The moves for the introduction of Islamic law increased in the
period surrounding the 2000 MPR annual session. The United
Development Party (PPP) and others declared their support for the
reinclusion of the Jakarta Charter, which would have allowed the
application of Islamic law.

The move was strongly opposed by most MPR members, and the
issue of the syariah application once again failed within the
highest political institution.

Outside the MPR, groups like the Laskar Jihad, Islam Defenders
Front (FPI) and other similar groups continue to seek the
application of Islamic law.

In the name of Islamic law they have attacked nightclubs,
discotheques, and alleged brothels. The rise of these groups
seems to have more to do with the government's failure to enforce
the law, thus leading them to take the law into their own hands.
As long as the government is weak, these groups will hold sway at
certain times and places to engage in the principle of
"encouraging good, prohibiting evil" (amar ma'ruf nahi munkar) in
their own way.

The reasons for the unpopularity of the demands of such groups
are clear: First, hard-line groups are only splinter groups from
the vast majority of the Muslim mainstream. The nature of
Indonesian Islam, which is basically tolerant and peaceful, will
prevent these groups from exerting significant influence.

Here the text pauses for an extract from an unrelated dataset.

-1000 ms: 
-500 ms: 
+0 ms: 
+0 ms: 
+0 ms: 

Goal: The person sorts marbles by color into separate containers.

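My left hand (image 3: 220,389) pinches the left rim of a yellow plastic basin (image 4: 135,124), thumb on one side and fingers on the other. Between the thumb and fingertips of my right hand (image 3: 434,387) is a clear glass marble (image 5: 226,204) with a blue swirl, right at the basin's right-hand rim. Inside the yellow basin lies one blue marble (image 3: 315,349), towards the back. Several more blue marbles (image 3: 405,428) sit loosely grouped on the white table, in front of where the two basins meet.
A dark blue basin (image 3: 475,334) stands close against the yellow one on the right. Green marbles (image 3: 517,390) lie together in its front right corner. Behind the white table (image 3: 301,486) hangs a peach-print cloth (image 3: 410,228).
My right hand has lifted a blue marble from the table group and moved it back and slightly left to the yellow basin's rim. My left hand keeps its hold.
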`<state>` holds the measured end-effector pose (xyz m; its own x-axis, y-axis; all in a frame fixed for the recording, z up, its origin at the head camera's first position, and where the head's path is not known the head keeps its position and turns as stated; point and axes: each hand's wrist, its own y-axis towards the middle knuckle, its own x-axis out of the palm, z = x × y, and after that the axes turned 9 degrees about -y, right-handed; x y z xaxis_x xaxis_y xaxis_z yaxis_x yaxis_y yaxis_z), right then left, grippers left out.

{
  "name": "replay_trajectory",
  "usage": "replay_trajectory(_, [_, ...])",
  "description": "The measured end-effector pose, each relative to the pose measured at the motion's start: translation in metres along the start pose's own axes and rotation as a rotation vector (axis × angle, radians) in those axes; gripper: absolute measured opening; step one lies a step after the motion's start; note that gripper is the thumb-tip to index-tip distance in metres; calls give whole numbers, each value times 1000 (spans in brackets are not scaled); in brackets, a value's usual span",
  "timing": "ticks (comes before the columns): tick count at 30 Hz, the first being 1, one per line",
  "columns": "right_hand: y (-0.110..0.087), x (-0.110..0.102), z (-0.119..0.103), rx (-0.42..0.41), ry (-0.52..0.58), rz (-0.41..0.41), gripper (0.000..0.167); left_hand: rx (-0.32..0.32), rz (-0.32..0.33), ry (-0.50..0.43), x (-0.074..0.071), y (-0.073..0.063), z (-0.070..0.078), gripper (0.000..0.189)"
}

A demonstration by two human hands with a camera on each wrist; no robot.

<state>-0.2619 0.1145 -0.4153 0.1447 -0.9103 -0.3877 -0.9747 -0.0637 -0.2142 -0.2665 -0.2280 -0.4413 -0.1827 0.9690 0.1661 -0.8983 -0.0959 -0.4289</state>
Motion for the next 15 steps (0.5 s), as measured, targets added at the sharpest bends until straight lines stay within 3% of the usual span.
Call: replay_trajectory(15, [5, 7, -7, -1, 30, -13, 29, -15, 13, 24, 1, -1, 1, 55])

If Indonesia succeeds in reestablishing political stability
and economic recovery, the social, economic and political
disorientation and radical tendencies of Muslims will tend to
decrease.

Second, most moderate Muslims continue to support President
Megawati, some for the practical reason that she should be given
a fair chance to lead the nation out of the crisis. Many have
refrained from strong criticism of her, since this would only
provoke hard-liners further to question her legitimacy and
ability to lead the country.

One example is Amien, who vigorously criticized former
presidents B.J. Habibie and Abdurrahman Wahid.

Not least is the changing attitude of Vice President Hamzah
Haz. In the case of the U.S.-led attacks on Afghanistan, he has
been criticized for his unclear and conflicting statements. Some
even believe a split occurred between him and the President.
This observation has some truth, but that is not the whole story.

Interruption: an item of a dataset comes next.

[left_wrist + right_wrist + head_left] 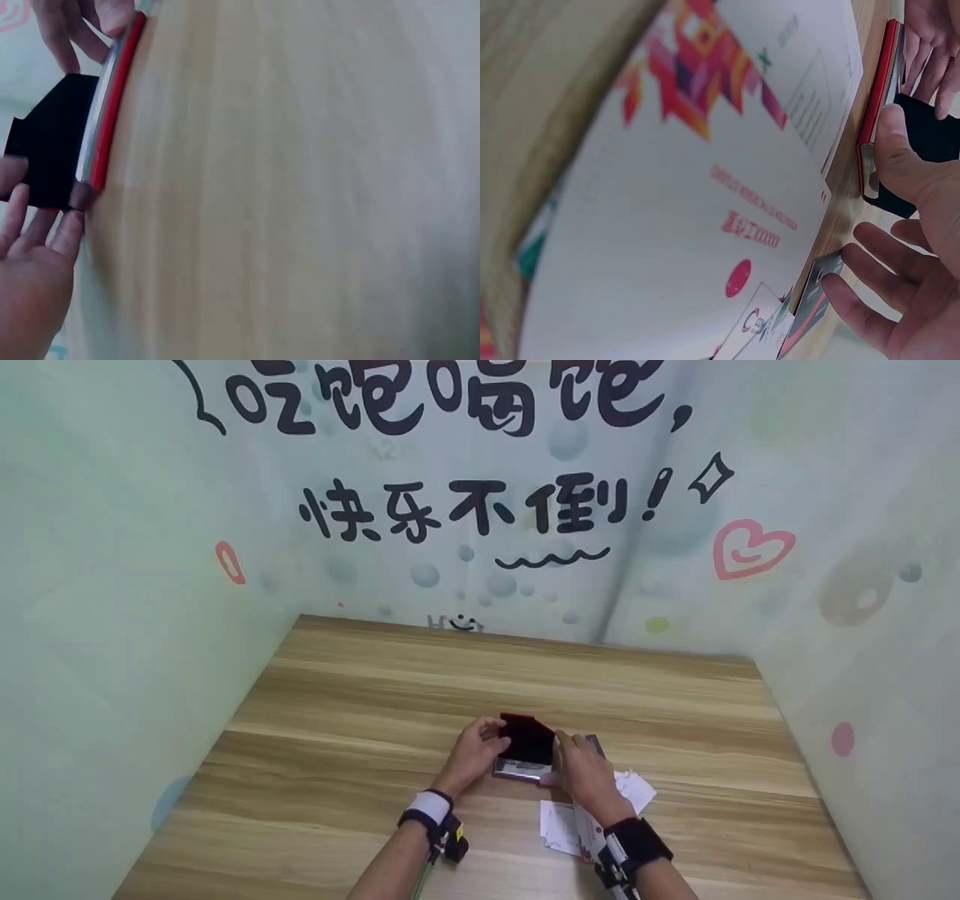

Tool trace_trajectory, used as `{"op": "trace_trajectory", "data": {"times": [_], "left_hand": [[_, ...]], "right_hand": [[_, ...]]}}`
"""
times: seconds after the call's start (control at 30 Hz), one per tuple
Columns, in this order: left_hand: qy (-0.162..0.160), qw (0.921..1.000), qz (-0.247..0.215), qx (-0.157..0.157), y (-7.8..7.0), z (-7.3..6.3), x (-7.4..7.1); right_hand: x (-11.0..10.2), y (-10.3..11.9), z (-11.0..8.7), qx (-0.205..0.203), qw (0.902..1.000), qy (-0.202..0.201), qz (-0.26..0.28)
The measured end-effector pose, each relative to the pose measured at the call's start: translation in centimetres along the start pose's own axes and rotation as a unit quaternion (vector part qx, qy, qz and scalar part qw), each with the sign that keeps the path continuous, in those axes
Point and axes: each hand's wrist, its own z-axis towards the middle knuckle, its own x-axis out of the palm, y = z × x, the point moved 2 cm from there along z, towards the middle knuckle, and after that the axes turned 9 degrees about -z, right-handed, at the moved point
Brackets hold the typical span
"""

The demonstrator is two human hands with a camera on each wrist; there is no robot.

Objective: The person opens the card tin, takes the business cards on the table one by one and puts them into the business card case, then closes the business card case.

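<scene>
A business card case (525,770) with a red edge, silvery rim and raised black flap (56,142) is between the two hands above the wooden table. My left hand (476,754) holds its left side, thumb on the flap and fingertips at the lower corner in the left wrist view. On the other side, my right hand (583,771) grips the case, its thumb (892,135) pressed on the rim. The right hand's other fingers are spread in the right wrist view. The inside of the case is mostly hidden behind the flap.
White printed business cards (559,825) lie in loose piles under and beside the right forearm, with more cards (636,791) fanned to its right. A dark card (814,289) lies near the right hand. Printed fabric walls (465,585) enclose the table (360,682).
</scene>
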Motion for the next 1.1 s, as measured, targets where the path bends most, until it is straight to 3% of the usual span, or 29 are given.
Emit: {"op": "trace_trajectory", "data": {"times": [0.2, 0.4, 0.83, 1.1], "left_hand": [[0.085, 0.9961, -0.023, 0.002, 0.38, 0.01, -0.17], [0.137, 0.9906, 0.004, -0.007, 0.56, 0.25, -0.23], [0.133, 0.9902, 0.041, -0.012, 0.21, 0.08, -0.10], [0.143, 0.9852, 0.093, -0.015, 0.09, 0.03, -0.20]], "right_hand": [[0.03, -0.04, 0.01, 0.000, 1.0000, 0.006, -0.001], [-0.02, -0.11, -0.03, -0.005, 1.0000, -0.003, -0.007], [0.04, 0.03, -0.08, -0.008, 1.0000, -0.003, -0.004], [0.14, -0.10, -0.11, -0.015, 0.9999, -0.002, -0.004]]}}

We have to admit that there is some suspicion within certain
circles towards Hamzah. He is the national leader of the United
Development Party (PPP), which is known for its support of the
reintroduction of the Jakarta Charter.

However his more recent comments suggest adjustments and
compromises, not only to the reality of Indonesian politics, but
also to President Megawati.

Megawati will survive the challenges posed by Muslim hard-line
groups. But, at the same time, she could be distracted by their
continued threatening activities, which, in the end, could affect
her ability to lead Indonesia toward political stability and
economic recovery.

The above is based on the writer's presentation to the Joint
Public Forum on Indonesia, held by Singapore's Institute of
Southeast Asian Studies and Jakarta's Centre for Strategic and
International Studies in Singapore on Nov. 1.